Wir verbrachten den ganzen nächsten Tag hier am See, ein bischen Yoga, ein gutes Buch, ein perfekter Urlaubstag. Am Morgen hüpfte beim Frühstück ein fetter Kuckuck vorbei, im Schilf plätscherte es, wahrscheinlich Otter, und ab und zu kam ein lautloses Elektroboot mit einem Angler vorbei.
Der Campingplatz war zur Hälfte vom See umschlossen und man konnte ums Schilf herum von einem Strand zum nächsten schwimmen.
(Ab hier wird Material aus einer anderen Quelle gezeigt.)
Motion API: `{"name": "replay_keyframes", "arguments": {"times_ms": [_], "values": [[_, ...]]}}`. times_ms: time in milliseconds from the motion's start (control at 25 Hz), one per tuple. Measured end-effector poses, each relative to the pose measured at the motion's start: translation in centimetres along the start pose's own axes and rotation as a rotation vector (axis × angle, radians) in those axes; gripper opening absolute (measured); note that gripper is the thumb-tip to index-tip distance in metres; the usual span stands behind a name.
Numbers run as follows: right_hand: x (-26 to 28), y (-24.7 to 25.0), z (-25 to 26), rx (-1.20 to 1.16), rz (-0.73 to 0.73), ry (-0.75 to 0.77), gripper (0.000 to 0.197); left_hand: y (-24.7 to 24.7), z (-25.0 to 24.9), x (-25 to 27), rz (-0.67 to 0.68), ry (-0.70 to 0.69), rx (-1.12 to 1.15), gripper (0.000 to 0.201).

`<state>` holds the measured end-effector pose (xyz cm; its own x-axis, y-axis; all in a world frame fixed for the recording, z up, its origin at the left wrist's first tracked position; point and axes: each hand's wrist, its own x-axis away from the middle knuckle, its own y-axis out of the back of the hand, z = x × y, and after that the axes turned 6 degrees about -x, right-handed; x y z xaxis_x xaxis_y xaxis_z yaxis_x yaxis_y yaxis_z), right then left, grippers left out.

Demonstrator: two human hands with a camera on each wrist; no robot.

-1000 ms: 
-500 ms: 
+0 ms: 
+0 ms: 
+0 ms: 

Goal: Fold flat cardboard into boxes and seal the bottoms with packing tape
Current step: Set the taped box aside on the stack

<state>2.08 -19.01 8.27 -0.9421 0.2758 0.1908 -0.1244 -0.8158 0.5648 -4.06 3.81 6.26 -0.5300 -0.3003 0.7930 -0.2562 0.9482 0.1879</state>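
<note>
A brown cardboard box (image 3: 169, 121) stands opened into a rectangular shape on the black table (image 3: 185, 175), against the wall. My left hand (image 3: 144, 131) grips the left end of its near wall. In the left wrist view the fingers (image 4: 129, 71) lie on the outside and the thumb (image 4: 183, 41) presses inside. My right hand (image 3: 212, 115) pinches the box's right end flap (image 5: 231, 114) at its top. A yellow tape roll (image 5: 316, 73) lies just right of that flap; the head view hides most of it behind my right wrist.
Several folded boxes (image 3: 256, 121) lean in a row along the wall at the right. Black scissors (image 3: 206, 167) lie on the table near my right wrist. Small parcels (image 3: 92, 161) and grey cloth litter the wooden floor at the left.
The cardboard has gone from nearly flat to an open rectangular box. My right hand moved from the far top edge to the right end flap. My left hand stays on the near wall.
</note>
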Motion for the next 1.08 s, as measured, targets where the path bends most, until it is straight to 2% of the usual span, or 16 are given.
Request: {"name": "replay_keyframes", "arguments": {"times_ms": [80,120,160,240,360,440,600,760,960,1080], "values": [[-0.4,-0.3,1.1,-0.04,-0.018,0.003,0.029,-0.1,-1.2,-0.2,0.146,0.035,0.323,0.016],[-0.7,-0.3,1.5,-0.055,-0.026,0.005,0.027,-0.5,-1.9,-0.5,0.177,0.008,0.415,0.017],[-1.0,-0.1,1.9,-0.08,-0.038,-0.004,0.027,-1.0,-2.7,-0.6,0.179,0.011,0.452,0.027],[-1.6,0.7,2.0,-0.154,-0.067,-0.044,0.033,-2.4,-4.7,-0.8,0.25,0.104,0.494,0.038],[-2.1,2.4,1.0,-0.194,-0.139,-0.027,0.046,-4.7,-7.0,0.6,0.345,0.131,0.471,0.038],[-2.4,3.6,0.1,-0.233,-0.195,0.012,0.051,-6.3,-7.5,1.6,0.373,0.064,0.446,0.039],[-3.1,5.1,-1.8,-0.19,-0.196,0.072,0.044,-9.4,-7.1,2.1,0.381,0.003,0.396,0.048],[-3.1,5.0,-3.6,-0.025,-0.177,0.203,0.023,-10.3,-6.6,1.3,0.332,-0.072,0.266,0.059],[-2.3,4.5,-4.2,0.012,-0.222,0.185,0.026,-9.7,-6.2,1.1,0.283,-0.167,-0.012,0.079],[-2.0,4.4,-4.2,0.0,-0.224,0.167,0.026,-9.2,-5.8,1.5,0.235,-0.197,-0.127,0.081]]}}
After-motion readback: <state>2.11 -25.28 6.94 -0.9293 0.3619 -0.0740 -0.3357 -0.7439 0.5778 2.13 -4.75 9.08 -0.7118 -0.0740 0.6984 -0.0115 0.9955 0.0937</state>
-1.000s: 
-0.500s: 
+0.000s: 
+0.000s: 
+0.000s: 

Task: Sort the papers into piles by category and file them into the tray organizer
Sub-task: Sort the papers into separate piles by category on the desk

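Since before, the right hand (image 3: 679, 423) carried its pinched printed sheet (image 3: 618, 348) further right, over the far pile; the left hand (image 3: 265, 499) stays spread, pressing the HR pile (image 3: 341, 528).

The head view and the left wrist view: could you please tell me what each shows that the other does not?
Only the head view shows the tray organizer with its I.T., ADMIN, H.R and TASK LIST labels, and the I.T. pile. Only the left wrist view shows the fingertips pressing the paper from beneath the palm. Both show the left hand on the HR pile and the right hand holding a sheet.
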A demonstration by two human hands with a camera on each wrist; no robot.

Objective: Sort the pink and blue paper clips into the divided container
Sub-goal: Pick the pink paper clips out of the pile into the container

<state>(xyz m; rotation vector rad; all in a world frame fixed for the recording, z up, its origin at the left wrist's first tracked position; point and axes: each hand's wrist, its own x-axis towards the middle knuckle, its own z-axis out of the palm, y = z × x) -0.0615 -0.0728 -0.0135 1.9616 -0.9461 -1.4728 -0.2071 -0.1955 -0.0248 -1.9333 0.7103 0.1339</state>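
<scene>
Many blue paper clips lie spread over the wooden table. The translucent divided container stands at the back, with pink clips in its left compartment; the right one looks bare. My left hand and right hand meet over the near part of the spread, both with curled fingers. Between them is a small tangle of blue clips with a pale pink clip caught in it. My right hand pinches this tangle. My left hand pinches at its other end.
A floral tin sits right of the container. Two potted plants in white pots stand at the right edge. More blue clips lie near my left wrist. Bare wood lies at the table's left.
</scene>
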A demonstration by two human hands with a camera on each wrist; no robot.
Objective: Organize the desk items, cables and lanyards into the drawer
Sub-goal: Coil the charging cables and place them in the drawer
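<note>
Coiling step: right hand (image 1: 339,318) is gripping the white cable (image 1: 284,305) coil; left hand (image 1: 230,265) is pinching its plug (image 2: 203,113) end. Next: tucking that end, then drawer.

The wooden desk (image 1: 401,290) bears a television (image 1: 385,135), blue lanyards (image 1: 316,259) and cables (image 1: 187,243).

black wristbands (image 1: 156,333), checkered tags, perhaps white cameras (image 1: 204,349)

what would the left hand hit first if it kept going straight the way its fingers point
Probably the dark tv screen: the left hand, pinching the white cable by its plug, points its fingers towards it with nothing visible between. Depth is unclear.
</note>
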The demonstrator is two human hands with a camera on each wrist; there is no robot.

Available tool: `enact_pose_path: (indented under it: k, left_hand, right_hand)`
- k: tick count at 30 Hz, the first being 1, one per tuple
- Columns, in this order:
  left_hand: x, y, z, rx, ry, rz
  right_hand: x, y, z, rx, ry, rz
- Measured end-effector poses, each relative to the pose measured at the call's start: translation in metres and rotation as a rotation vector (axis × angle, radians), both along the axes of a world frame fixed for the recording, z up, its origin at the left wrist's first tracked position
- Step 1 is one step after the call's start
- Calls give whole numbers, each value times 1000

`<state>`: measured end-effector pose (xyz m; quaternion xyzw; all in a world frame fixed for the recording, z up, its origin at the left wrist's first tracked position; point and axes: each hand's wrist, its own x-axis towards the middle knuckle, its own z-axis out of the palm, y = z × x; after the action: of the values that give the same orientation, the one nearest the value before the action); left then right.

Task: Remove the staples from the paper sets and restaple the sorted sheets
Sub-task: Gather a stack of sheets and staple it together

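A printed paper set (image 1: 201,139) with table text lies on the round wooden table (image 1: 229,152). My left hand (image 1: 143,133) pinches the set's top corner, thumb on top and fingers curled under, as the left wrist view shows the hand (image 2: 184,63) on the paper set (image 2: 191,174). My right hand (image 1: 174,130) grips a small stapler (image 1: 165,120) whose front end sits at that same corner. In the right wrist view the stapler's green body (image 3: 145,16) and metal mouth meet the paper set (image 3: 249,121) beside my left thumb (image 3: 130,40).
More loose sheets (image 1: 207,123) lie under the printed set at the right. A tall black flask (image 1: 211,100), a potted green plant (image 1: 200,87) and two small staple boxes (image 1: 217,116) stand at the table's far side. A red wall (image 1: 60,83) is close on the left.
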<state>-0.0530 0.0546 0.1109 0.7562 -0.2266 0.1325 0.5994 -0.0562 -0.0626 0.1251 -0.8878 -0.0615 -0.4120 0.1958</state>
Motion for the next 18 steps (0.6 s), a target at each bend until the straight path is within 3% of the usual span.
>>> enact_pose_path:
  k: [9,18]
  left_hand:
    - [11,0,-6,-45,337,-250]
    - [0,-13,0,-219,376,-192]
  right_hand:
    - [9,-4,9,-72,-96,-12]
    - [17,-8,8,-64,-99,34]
Allein in dem riesigen See war es so still und friedlich, dass irgendwann Libellen und Vögel ganz nah kamen.
Auch am Abend war es wunderschön hier, besonders auf dem Steg, mittendrin im schwarzen spiegelglatten See, der jetzt eine ganz besondere Atmosphäre hatte. Später zog ein wahnsinns Gewitter auf, ringsherum erhellten Blitze die Landschaft und wir krochen ind Bett und sahen dem Spektakel aus dem Auto zu, bis wir einschliefen.